# What this task involves
Lines from the first one down to the one containing "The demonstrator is" in the data below are the only ones needed; please return them exactly, both ends included.

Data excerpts
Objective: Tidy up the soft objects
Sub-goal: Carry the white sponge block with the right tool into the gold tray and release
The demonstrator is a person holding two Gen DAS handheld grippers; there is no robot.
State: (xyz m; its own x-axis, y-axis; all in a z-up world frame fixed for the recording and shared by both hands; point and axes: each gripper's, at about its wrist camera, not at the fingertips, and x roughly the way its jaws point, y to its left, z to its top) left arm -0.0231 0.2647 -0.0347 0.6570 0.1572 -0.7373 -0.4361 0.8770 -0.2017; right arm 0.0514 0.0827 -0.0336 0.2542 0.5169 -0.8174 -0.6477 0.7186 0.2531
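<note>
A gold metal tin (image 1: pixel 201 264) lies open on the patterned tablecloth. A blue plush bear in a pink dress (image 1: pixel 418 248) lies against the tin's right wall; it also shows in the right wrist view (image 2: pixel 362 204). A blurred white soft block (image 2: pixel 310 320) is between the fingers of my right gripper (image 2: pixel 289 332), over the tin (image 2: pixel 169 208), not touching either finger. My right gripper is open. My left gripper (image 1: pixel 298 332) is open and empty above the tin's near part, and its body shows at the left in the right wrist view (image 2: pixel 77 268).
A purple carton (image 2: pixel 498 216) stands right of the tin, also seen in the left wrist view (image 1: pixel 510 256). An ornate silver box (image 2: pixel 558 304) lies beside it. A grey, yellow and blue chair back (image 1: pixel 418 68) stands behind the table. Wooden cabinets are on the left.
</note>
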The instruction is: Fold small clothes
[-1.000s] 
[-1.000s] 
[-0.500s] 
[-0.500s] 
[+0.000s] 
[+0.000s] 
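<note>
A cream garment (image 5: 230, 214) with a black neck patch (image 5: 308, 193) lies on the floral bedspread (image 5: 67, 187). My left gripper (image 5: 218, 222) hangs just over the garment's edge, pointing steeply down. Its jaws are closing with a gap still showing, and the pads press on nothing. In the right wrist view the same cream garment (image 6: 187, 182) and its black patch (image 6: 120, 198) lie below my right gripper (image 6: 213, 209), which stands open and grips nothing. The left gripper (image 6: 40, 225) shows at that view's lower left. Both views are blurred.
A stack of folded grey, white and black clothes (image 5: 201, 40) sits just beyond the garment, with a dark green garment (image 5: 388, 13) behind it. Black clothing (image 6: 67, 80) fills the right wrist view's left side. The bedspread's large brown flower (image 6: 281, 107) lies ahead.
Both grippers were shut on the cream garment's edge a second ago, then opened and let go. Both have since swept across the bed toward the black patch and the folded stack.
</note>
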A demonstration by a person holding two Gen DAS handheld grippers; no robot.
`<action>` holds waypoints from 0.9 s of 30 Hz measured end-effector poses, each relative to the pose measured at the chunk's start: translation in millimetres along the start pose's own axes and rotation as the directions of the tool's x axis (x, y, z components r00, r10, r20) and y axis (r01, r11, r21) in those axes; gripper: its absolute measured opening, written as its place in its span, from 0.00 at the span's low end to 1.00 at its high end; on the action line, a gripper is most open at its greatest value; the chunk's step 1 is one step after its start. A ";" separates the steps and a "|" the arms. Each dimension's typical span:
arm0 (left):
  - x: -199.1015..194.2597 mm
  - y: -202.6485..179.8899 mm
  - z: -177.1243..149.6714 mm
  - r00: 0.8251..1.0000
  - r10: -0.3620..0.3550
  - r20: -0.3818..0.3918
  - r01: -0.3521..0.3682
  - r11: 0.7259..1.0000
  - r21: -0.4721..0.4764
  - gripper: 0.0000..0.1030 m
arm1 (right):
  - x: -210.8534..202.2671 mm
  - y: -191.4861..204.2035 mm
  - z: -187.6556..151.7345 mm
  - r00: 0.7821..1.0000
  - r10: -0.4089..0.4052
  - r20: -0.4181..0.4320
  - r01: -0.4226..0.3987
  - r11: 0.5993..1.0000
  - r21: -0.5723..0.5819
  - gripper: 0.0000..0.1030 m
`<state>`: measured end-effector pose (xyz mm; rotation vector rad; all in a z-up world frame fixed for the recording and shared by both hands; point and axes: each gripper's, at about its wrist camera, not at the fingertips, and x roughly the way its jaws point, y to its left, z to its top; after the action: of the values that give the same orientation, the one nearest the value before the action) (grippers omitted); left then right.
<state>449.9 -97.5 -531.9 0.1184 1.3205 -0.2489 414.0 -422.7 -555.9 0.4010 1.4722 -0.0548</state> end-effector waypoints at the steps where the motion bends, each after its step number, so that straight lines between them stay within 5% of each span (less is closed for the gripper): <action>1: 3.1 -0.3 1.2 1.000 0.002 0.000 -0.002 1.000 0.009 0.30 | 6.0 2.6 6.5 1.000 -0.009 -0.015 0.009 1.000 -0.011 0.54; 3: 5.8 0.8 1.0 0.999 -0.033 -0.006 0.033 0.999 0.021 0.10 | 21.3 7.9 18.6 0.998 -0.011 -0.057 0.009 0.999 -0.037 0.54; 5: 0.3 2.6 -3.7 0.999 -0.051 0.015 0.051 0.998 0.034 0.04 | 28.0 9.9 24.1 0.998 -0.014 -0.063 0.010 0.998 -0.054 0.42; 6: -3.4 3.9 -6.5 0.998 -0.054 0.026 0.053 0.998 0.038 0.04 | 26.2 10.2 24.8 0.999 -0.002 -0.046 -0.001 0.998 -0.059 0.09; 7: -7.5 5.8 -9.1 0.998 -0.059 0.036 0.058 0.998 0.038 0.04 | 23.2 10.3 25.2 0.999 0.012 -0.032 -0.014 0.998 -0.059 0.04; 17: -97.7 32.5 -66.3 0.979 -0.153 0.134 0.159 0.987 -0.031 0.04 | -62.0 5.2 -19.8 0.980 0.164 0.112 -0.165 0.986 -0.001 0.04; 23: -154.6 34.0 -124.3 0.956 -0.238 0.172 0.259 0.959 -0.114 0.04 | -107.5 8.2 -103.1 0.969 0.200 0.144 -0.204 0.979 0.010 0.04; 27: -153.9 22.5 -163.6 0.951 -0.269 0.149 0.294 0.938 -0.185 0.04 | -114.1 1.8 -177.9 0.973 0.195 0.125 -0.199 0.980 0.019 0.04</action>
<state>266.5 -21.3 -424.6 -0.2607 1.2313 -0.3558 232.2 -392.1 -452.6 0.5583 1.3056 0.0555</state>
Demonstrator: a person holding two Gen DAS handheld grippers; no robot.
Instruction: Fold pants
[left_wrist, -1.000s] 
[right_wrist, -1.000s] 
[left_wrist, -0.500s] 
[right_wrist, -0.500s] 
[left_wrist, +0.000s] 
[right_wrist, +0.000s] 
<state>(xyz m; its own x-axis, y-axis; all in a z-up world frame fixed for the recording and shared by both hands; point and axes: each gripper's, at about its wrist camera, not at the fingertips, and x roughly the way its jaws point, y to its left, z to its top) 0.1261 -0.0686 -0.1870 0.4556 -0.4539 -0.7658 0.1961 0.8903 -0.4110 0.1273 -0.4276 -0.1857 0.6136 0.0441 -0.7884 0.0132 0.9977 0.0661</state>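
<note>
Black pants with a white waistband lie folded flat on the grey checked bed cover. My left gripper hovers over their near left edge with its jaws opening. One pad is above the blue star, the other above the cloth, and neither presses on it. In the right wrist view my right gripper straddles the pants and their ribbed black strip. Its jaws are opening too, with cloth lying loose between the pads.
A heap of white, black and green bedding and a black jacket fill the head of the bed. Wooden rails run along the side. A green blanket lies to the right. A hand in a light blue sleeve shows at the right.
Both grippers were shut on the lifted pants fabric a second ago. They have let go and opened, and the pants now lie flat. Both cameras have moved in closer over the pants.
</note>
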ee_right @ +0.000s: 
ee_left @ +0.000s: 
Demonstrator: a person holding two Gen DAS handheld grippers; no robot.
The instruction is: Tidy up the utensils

# Solved problem
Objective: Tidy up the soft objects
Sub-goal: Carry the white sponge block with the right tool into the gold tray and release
The demonstrator is a person holding two Gen DAS handheld grippers; there is no robot.

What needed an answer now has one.